┌──

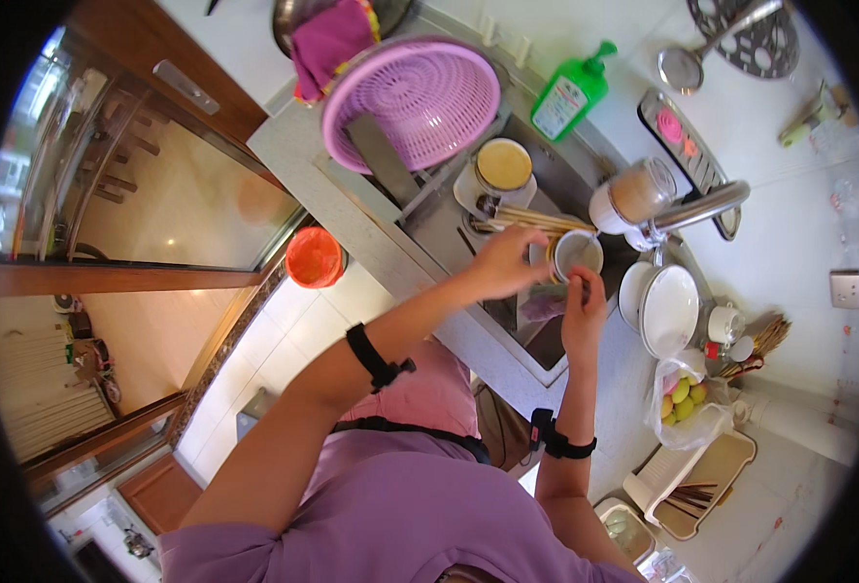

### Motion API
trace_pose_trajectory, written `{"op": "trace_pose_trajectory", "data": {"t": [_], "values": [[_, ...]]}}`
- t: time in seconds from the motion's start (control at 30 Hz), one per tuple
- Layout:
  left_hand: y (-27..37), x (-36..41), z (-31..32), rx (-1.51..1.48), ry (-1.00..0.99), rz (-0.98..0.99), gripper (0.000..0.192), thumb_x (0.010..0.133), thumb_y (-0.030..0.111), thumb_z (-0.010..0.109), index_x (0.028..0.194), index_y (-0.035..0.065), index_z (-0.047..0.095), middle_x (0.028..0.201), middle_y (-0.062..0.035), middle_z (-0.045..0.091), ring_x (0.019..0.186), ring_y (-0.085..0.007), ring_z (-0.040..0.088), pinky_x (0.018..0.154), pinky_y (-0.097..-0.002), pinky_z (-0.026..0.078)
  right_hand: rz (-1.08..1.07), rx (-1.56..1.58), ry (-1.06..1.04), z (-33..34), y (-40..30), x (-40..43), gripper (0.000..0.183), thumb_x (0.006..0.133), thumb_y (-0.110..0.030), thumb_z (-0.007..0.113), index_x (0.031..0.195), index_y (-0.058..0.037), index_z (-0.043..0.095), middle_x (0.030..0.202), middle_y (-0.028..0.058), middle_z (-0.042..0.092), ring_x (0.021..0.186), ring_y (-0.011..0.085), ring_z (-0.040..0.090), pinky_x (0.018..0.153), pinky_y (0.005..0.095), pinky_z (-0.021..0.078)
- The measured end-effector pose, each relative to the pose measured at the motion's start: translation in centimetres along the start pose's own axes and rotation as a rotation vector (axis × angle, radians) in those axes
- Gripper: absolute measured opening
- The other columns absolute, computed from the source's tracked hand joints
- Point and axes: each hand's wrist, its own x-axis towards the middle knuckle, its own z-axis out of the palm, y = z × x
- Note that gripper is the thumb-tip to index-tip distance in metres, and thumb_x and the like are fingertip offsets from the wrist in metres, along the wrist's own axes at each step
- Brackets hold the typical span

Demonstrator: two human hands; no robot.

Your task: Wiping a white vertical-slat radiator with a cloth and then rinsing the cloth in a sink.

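Note:
Over the sink basin (436, 237), a small white cup (581, 251) is tilted with its mouth towards me. My left hand (506, 261) grips its left side, where a yellow edge shows. The fingertips of my right hand (584, 313) pinch its near rim. Just beyond my left hand lies a bunch of wooden chopsticks (538, 217). Behind them a round container with a tan top (503, 165) rests on a white dish (466, 191). A purplish cloth-like thing (543, 304) lies below the cup, partly hidden.
The chrome faucet (710, 205) with a water filter (637, 193) reaches in from the right. A pink colander (429, 102) stands at the back left, a green pump bottle (571, 95) behind the sink. White plates (668, 310) and bagged fruit (684, 401) sit right. An orange-lined bin (315, 256) stands on the floor.

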Motion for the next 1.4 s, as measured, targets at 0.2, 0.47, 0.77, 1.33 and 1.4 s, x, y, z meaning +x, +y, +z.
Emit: {"op": "trace_pose_trajectory", "data": {"t": [0.2,0.47,0.77,1.33,1.4], "values": [[2.9,-13.4,-7.6,-0.109,0.017,-0.074,0.031,0.082,0.022,0.080,0.105,0.0045,0.067,0.088,-0.0069,0.068,0.077,-0.0138,0.065,0.066,-0.0280,0.050,0.326,0.728,-0.322,8.3,-7.6,-6.0,0.051,0.090,-0.002,0.052,0.141,-0.0072,0.048,0.132,0.0131,0.057,0.113,0.0237,0.059,0.099,0.0389,0.0466],[9.4,-46.6,-20.0,-0.086,0.209,-0.327,0.022,0.088,0.017,0.077,0.102,0.0044,0.066,0.071,0.0004,0.059,0.065,-0.0083,0.053,0.058,-0.0266,0.044,0.408,0.299,-1.050,25.2,-15.6,-24.2,0.045,0.091,-0.012,0.073,0.132,-0.0032,0.055,0.114,0.0054,0.062,0.102,0.0153,0.061,0.090,0.0308,0.0520],[9.6,-66.8,-20.0,-1.217,0.878,0.026,0.012,0.095,0.009,0.064,0.106,0.0089,0.058,0.077,0.0062,0.054,0.055,0.0008,0.039,0.041,-0.0186,0.026,0.626,0.567,-1.606,45.6,-21.8,-35.1,0.037,0.098,-0.018,0.063,0.132,-0.0034,0.054,0.120,0.0059,0.061,0.113,0.0190,0.059,0.097,0.0368,0.0484],[2.2,-90.3,-41.6,-0.815,1.999,-0.021,0.006,0.092,0.012,0.065,0.091,0.0104,0.060,0.082,0.0001,0.063,0.073,-0.0104,0.059,0.066,-0.0247,0.046,-0.042,0.060,-2.032,89.1,-27.1,-56.2,0.041,0.085,-0.039,0.080,0.092,-0.0012,0.066,0.079,0.0054,0.067,0.070,0.0108,0.061,0.060,0.0268,0.0483],[2.8,-95.4,-47.1,-0.712,2.113,0.011,0.011,0.089,0.004,0.065,0.085,0.0091,0.056,0.077,-0.0013,0.061,0.065,-0.0105,0.056,0.058,-0.0243,0.043,-0.394,-0.025,-2.085,96.6,-30.4,-59.3,0.053,0.075,-0.048,0.087,0.081,0.0001,0.065,0.070,0.0048,0.063,0.068,0.0133,0.059,0.059,0.0308,0.0469]]}}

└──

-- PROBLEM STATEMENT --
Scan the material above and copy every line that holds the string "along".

-- OUTPUT FOR THIS EXERCISE --
- The measured end-effector pose, each relative to the pose measured at the motion's start: translation in centimetres along the start pose's own axes and rotation as a rotation vector (axis × angle, radians) in those axes
- Note that gripper is the thumb-tip to index-tip distance in metres, and thumb_x and the like are fingertip offsets from the wrist in metres, along the wrist's own axes at each step

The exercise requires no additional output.